Read More: 15 Foods To Lower Blood Sugar Levels


Proactivity in diabetes management is key, especially in late adulthood where health considerations become increasingly complex. Individuals should engage in open communication with healthcare providers, sharing any symptoms or concerns promptly. Regular screenings, including blood glucose monitoring and relevant blood tests, contribute to early detection and intervention.

FAQs (Frequently Asked Questions)

Is LADA reversible?

LADA, like other forms of diabetes, is a chronic condition. While certain lifestyle changes and early interventions may help manage symptoms and improve overall health, LADA is not considered reversible.

How is LADA diabetes diagnosed?

LADA diagnosis involves specific blood tests, primarily the Glutamic Acid Decarboxylase Antibody (GADA) test. This test detects antibodies associated with autoimmune processes in the blood, a key indicator of LADA. Additionally, a diagnostic screening tool considers criteria such as HbA1C levels, fasting blood glucose, and BMI to aid in the identification of LADA in individuals, especially those over 30.

How is Type 1 diabetes diagnosed?

Type 1 diabetes is typically diagnosed through a combination of symptoms, blood tests, and medical history. Common diagnostic tests include measuring blood glucose levels, assessing HbA1C levels, and conducting antibody tests, such as the GAD antibody test.
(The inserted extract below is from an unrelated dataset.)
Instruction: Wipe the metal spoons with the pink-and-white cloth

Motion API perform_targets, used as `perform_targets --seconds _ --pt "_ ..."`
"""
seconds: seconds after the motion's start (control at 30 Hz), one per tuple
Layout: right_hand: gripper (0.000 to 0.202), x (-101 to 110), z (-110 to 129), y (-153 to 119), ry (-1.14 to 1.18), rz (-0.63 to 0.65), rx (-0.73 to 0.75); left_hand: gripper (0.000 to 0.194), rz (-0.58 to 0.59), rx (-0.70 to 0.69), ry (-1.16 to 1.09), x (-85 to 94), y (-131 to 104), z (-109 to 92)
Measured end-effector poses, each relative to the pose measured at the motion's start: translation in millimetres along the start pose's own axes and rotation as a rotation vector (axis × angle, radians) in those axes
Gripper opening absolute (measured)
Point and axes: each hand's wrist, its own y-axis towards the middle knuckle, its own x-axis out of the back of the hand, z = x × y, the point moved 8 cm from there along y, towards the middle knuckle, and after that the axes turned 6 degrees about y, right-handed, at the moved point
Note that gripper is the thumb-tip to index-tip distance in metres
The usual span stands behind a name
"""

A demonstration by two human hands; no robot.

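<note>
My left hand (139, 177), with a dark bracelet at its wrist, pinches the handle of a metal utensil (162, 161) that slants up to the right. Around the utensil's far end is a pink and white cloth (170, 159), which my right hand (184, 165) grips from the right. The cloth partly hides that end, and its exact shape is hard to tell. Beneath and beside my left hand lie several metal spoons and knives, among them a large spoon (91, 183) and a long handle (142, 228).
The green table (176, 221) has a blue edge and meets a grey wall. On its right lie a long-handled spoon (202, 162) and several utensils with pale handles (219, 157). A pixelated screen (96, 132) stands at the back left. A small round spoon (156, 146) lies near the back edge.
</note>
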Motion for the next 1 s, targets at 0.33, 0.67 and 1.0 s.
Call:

Does metformin help with LADA?

Metformin, an insulin sensitizer commonly used in diabetes management, may be prescribed to individuals with LADA to improve insulin sensitivity. However, its effectiveness in LADA treatment can vary among individuals.

What percentage of type 1.5 diabetes?

The prevalence of LADA among individuals with diabetes is estimated to be around 5-10%. However, this percentage can vary based on population demographics and regional factors. LADA is often underdiagnosed or misdiagnosed as Type 2 diabetes, making accurate prevalence statistics challenging to determine.